Mia Couto. © www.cultura.ba.gov.br

Mia Couto. © www.cultura.ba.gov.br

Publié le 11 août 2011 Lecture : 7 minutes.

Mia Couto est un poète. Un orfèvre qui aime ciseler la langue portugaise et jouer avec les mots. Un musicien subtil qui a fait de la saudade son hymne et sa passion. À la lecture de son dernier roman, L’Accordeur de silences, l’on ne peut que se laisser emporter par la musicalité de ses phrases et l’inventivité des images.

Mwanito, 11 ans, né pour se taire, voit son monde voler en éclats quand il rencontre pour la première fois une femme. Depuis l’âge de 3 ans, il vit à Jérusalem, un « désert habité uniquement par cinq hommes ». Une réserve de chasse dans laquelle son père, Silvestre Vitalício, a choisi de « garder ses enfants pour soi, hors du monde, loin du temps », à la mort de sa femme, Dordalma (Douleurdâme). Démiurge tout-puissant, Silvestre Vitalício interdit à ses enfants, Mwanito et Ntunzi, son frère aîné, de sortir de leur prison familiale.
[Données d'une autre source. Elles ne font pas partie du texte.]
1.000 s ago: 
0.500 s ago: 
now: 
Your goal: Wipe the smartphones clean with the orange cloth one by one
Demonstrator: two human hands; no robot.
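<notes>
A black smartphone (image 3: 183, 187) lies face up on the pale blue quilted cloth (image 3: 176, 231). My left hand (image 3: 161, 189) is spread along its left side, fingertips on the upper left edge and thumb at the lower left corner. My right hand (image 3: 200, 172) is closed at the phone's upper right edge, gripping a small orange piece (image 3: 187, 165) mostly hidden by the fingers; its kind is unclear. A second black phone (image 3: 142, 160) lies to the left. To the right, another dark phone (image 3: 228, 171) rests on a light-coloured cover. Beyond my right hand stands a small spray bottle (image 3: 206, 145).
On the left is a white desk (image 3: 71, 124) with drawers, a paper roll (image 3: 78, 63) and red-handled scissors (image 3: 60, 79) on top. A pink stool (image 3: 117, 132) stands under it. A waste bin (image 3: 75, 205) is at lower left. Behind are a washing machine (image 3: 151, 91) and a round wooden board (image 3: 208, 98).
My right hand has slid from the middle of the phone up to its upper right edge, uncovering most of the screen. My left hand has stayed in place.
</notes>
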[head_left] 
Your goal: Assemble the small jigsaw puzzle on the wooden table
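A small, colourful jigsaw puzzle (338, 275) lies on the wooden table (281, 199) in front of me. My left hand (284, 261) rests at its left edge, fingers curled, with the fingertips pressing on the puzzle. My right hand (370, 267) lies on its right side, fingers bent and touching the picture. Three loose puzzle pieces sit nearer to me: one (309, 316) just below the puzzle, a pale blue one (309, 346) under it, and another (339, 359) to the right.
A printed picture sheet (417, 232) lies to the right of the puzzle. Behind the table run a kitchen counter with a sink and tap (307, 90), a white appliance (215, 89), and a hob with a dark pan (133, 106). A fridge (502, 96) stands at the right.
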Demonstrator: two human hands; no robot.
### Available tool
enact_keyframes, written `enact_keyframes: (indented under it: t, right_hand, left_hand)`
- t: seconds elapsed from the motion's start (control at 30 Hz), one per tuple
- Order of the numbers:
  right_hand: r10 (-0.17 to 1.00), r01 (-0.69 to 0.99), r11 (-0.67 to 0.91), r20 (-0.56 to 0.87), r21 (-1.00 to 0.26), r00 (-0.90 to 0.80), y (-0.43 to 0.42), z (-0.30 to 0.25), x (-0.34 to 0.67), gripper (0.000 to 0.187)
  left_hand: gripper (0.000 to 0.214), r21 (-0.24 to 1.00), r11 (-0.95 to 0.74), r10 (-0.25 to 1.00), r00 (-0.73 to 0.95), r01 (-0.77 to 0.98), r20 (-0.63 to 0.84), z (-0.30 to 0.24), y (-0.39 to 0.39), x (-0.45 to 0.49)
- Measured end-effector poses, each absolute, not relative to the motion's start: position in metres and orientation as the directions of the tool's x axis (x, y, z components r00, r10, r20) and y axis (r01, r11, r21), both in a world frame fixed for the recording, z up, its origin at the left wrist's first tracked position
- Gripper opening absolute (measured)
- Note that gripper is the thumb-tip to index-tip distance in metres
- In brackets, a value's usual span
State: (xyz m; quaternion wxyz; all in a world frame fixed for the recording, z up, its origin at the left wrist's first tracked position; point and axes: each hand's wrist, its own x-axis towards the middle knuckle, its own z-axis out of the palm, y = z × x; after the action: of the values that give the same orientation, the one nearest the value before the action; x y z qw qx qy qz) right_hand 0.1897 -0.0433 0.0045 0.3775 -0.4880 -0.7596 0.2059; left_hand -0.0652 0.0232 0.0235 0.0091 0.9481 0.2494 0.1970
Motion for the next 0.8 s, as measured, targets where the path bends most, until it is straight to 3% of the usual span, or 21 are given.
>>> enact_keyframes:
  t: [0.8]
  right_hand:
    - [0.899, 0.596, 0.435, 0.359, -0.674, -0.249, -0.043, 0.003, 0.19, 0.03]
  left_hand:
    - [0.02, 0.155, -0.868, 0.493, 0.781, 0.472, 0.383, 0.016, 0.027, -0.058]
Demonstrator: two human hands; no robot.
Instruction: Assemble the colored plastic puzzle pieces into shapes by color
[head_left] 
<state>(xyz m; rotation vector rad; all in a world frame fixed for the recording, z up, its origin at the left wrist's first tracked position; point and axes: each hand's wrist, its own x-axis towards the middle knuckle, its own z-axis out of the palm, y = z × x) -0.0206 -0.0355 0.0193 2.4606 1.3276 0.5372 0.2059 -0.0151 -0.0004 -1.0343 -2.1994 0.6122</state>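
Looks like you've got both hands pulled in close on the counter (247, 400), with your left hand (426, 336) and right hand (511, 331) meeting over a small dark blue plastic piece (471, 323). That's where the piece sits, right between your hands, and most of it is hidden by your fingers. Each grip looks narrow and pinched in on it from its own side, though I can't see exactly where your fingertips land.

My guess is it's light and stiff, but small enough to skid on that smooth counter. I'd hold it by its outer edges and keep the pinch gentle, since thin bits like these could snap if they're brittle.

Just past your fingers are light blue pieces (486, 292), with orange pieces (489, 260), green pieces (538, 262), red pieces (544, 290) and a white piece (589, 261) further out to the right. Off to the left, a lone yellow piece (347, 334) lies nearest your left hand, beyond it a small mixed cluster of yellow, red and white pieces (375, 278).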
Mais aussi de rêver, de pleurer, de lire, de se souvenir de l’existence du monde extérieur et, surtout, de leur mère, qui « a perdu la vie, après s’être perdue dans la vie ». Une absence qui endolorit le cœur de Mwanito. Mais le jeune garçon finira par apprendre la vérité et découvrir que « le monde n’est pas mort ». Saura-t-il alors renouer avec l’humanité ? Extrait.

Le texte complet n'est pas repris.